→ Description of the task:
Which lines have the string "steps"? Copy all of them from the entries below.

→ Record set:
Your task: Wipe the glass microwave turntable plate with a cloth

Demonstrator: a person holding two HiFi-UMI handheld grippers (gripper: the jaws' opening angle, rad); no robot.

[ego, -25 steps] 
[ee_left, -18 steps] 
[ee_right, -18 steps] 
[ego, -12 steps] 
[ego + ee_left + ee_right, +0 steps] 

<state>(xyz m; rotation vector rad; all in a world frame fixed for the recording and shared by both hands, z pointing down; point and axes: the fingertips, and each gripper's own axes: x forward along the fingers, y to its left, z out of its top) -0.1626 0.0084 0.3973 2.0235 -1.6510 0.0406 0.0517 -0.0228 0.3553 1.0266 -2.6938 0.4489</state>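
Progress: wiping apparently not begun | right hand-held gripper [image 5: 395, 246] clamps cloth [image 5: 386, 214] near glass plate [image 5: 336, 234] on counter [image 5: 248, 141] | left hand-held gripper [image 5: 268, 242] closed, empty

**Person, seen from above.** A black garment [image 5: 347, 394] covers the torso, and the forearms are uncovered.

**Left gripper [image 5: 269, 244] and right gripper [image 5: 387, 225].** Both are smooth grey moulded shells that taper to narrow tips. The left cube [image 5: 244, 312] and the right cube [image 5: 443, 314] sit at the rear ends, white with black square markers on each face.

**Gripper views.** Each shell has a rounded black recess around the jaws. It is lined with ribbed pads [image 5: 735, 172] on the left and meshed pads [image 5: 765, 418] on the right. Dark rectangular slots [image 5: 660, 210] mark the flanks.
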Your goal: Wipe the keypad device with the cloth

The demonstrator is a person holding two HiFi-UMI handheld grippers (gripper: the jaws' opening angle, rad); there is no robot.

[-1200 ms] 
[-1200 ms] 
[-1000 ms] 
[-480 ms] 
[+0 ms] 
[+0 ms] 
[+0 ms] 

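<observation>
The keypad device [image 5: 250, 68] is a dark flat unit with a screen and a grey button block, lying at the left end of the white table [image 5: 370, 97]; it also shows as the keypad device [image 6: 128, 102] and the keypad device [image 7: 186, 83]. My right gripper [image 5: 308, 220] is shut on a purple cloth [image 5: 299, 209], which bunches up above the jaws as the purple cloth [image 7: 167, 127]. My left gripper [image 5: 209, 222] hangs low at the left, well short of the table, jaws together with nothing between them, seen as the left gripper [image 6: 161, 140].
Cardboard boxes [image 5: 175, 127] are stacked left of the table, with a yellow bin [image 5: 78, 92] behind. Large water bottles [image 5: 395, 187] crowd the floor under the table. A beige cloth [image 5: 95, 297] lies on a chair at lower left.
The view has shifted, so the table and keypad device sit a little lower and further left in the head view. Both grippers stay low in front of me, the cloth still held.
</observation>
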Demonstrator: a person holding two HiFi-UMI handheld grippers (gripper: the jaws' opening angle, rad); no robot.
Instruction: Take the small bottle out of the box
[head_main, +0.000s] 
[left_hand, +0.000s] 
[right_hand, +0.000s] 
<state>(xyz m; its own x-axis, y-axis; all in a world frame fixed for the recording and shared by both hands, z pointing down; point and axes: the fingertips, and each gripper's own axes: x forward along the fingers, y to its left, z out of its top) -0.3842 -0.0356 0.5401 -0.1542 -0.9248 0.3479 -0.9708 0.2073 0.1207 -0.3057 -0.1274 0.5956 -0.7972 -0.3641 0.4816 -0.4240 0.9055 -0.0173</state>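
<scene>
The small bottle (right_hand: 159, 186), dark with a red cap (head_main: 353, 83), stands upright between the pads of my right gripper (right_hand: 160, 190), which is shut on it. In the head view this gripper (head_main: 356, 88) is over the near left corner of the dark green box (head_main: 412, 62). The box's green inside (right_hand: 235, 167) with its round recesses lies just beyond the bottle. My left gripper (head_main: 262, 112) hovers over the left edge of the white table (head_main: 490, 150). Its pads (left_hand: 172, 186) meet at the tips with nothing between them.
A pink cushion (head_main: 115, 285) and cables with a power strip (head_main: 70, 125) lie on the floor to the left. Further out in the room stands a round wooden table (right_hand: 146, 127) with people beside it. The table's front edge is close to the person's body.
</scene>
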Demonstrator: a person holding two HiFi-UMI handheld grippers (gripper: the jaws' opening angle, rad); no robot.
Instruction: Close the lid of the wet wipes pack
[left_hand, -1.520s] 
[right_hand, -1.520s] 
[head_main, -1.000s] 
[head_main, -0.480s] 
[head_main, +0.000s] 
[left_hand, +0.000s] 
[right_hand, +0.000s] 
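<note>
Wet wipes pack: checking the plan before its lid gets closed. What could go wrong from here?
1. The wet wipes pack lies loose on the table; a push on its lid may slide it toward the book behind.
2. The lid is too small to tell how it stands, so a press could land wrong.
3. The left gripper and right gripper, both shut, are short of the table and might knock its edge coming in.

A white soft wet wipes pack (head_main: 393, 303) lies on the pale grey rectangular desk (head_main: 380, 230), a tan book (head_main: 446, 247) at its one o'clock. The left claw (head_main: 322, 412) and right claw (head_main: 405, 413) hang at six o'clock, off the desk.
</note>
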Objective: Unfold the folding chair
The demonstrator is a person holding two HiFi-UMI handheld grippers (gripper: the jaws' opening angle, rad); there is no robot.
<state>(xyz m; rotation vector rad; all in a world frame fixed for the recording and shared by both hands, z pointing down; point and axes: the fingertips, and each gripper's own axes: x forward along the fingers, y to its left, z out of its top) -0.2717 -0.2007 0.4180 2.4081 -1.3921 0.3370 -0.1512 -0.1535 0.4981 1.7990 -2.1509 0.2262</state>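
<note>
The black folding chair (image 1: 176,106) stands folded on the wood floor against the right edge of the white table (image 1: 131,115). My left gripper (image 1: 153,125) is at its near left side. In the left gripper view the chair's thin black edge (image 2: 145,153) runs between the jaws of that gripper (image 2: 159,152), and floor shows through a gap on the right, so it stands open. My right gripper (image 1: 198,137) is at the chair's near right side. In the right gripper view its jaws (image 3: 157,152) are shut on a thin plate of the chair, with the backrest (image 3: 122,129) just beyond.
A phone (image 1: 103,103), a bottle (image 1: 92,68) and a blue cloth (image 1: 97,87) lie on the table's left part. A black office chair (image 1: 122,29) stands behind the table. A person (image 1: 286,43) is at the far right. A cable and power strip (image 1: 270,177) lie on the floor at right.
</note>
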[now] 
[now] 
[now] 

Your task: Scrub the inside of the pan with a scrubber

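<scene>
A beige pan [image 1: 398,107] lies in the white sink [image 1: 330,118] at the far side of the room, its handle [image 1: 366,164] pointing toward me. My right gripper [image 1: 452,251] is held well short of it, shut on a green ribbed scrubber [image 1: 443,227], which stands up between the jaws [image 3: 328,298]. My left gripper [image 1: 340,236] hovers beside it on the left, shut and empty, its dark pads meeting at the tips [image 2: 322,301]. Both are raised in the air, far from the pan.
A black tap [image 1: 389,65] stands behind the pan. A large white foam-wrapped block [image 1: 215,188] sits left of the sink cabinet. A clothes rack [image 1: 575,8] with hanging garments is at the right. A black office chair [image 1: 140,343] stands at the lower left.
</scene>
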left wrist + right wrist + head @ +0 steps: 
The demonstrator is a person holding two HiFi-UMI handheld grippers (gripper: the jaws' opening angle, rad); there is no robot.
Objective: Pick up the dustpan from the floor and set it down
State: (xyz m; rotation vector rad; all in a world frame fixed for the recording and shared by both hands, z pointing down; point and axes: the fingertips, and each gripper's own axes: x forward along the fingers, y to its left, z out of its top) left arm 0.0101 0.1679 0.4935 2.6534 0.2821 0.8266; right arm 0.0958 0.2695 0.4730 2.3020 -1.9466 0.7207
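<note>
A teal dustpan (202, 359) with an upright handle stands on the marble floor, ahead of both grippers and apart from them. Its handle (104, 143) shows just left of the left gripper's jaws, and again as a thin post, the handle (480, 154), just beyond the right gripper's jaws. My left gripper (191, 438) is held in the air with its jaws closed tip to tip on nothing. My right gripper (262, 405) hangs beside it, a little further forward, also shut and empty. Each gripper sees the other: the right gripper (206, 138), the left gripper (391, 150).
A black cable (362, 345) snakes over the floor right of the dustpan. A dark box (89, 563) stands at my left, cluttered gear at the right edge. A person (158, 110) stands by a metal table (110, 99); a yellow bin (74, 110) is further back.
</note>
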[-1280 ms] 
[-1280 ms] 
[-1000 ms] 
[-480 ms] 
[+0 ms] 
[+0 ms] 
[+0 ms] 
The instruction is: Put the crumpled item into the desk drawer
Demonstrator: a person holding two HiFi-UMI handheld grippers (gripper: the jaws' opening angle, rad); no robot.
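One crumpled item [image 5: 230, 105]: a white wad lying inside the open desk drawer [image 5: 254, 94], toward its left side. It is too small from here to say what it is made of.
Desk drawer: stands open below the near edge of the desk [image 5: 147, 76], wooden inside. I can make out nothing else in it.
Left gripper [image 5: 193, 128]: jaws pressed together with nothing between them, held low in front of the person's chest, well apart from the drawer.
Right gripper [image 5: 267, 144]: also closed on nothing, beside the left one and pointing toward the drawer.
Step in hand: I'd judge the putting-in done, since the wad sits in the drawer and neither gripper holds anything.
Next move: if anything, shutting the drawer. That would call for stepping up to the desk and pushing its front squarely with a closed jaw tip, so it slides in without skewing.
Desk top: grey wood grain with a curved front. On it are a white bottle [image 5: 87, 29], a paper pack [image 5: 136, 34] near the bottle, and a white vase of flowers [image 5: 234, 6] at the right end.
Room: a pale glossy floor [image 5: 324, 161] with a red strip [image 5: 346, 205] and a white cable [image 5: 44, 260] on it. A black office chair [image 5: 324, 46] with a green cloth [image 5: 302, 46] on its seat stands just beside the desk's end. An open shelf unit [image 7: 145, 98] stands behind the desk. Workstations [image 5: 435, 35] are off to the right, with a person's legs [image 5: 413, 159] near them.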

→ Task response:
[ego, -25 steps] 
[ee_left, -18 steps] 
[ee_right, -18 steps] 
[ego, -12 steps] 
[ego + ee_left + ee_right, +0 steps] 
left wrist + right wrist + head @ +0 steps: 

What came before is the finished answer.